TRY IT. Please restate the data that follows word for word, with the pictures left out.

### GIVEN INFORMATION

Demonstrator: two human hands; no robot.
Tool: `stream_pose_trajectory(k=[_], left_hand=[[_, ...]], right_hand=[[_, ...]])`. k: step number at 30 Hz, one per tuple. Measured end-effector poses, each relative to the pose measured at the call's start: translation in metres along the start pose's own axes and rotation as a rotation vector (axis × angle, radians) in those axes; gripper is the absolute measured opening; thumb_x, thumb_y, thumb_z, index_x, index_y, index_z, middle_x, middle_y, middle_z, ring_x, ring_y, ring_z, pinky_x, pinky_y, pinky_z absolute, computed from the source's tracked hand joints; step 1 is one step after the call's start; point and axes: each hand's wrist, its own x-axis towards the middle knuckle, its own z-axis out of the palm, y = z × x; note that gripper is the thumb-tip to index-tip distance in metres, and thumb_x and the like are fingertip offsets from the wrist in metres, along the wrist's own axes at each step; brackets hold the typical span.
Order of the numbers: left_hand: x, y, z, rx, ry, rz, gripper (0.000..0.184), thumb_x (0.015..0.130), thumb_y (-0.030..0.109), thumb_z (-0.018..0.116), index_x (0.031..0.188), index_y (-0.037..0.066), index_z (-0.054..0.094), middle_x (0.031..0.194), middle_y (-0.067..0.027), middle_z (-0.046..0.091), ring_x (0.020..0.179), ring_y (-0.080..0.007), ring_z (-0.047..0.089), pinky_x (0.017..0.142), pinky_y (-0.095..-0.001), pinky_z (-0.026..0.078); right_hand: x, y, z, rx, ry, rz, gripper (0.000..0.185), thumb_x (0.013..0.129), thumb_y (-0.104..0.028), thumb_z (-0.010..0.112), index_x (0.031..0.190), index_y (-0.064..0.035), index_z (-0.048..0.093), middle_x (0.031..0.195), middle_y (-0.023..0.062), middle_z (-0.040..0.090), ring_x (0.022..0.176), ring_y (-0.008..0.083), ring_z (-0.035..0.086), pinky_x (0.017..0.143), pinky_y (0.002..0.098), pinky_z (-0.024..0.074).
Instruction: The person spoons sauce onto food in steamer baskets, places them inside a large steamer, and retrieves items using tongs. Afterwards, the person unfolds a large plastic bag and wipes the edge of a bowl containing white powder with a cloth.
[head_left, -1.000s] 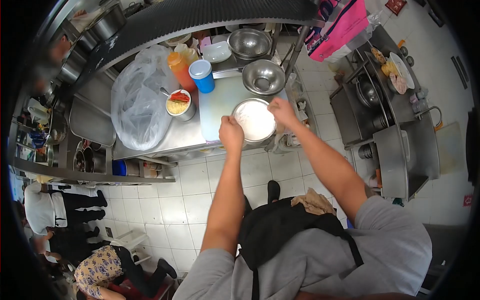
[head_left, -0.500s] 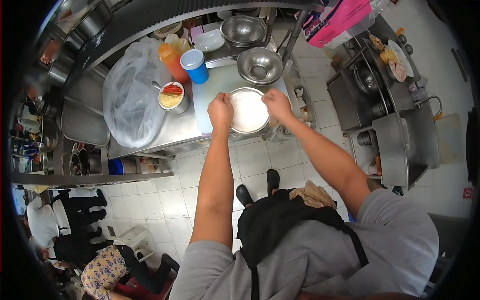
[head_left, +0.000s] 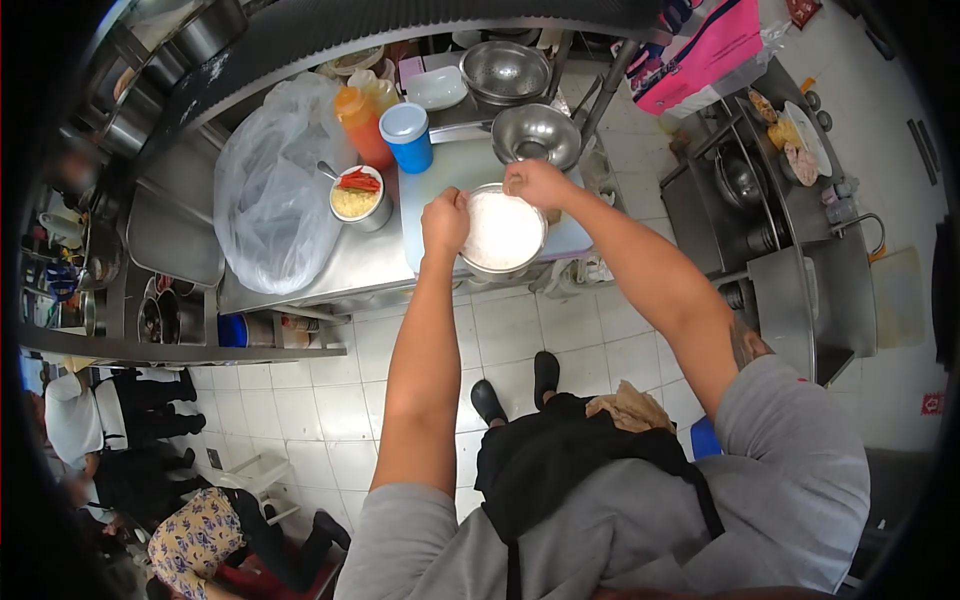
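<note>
A round metal bowl of white powder (head_left: 504,231) is at the front edge of the counter, over a pale cutting board (head_left: 425,190). My left hand (head_left: 446,220) is closed on the bowl's left rim. Fingers of my right hand (head_left: 535,186) are closed at the upper right rim. Just behind stands an empty-looking metal bowl (head_left: 536,137). To the left are a blue container with a pale lid (head_left: 406,138), an orange bottle (head_left: 362,128) and a white tub (head_left: 357,198) holding red strips, yellow bits and a spoon.
A large clear plastic bag (head_left: 278,190) covers the counter's left part. Above runs a dark ribbed shelf (head_left: 400,32). A pink bag (head_left: 700,60) hangs at the upper right, near a metal sink unit (head_left: 785,300). Several people (head_left: 195,535) are at the lower left.
My right hand has moved along the rim from the right side to the upper right. The bowl stays between both hands, and the camera view has shifted slightly.
</note>
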Motion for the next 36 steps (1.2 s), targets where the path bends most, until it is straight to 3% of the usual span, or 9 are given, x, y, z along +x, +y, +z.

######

SOLUTION TO THIS TASK.
Demonstrator: two human hands; no robot.
Tool: `stream_pose_trajectory(k=[_], left_hand=[[_, ...]], right_hand=[[_, ...]])`. k: step number at 30 Hz, one per tuple. Measured end-effector poses, each relative to the pose measured at the call's start: translation in metres along the start pose's own axes and rotation as a rotation vector (axis × angle, radians) in those axes; gripper is the absolute measured opening; thumb_x, thumb_y, thumb_z, index_x, index_y, index_z, middle_x, middle_y, middle_z, ring_x, ring_y, ring_z, pinky_x, pinky_y, pinky_z absolute, computed from the source's tracked hand joints; step 1 is one step after the call's start; point and axes: each hand's wrist, its own x-axis towards the middle knuckle, its own z-axis out of the palm, y = z × x; note that gripper is the thumb-tip to index-tip distance in metres, and thumb_x and the like are fingertip offsets from the wrist in metres, along the wrist's own axes at each step; brackets hold the typical span.
Order of the numbers: left_hand: x, y, z, rx, ry, rz, gripper (0.000..0.184), thumb_x (0.015..0.130), thumb_y (-0.030..0.109), thumb_z (-0.018..0.116), index_x (0.031..0.188), index_y (-0.037..0.066), index_z (-0.054..0.094), middle_x (0.031..0.194), middle_y (-0.067..0.027), middle_z (-0.046..0.091), ring_x (0.020..0.179), ring_y (-0.080..0.007), ring_z (-0.047..0.089), pinky_x (0.017..0.142), pinky_y (-0.095..-0.001), pinky_z (-0.026..0.078); right_hand: x, y, z, rx, ry, rz, gripper (0.000..0.185), thumb_x (0.013..0.129), thumb_y (-0.104..0.028), thumb_z (-0.010..0.112), index_x (0.031..0.190), index_y (-0.064..0.035), index_z (-0.048..0.093), middle_x (0.031..0.195), middle_y (-0.023..0.062), middle_z (-0.040..0.090), ring_x (0.022..0.176), ring_y (-0.008..0.083), ring_z (-0.035..0.086), pinky_x (0.017..0.143), pinky_y (0.002..0.098), pinky_z (-0.024..0.074).
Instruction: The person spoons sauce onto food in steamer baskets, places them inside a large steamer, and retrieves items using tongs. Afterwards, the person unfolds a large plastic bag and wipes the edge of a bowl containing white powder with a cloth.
[head_left, -1.000s] 
[head_left, -0.500s] 
[head_left, +0.000s] 
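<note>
A round metal bowl of white powder (head_left: 504,231) is at the front edge of the counter, over a pale cutting board (head_left: 425,190). My left hand (head_left: 446,220) is closed on the bowl's left rim. Fingers of my right hand (head_left: 535,186) are closed at the upper right rim. Just behind stands an empty-looking metal bowl (head_left: 536,137). To the left are a blue container with a pale lid (head_left: 406,138), an orange bottle (head_left: 362,128) and a white tub (head_left: 357,198) holding red strips, yellow bits and a spoon.
A large clear plastic bag (head_left: 278,190) covers the counter's left part. Above runs a dark ribbed shelf (head_left: 400,32). A pink bag (head_left: 700,60) hangs at the upper right, near a metal sink unit (head_left: 785,300). Several people (head_left: 195,535) are at the lower left.
My right hand has moved along the rim from the right side to the upper right. The bowl stays between both hands, and the camera view has shifted slightly.
</note>
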Motion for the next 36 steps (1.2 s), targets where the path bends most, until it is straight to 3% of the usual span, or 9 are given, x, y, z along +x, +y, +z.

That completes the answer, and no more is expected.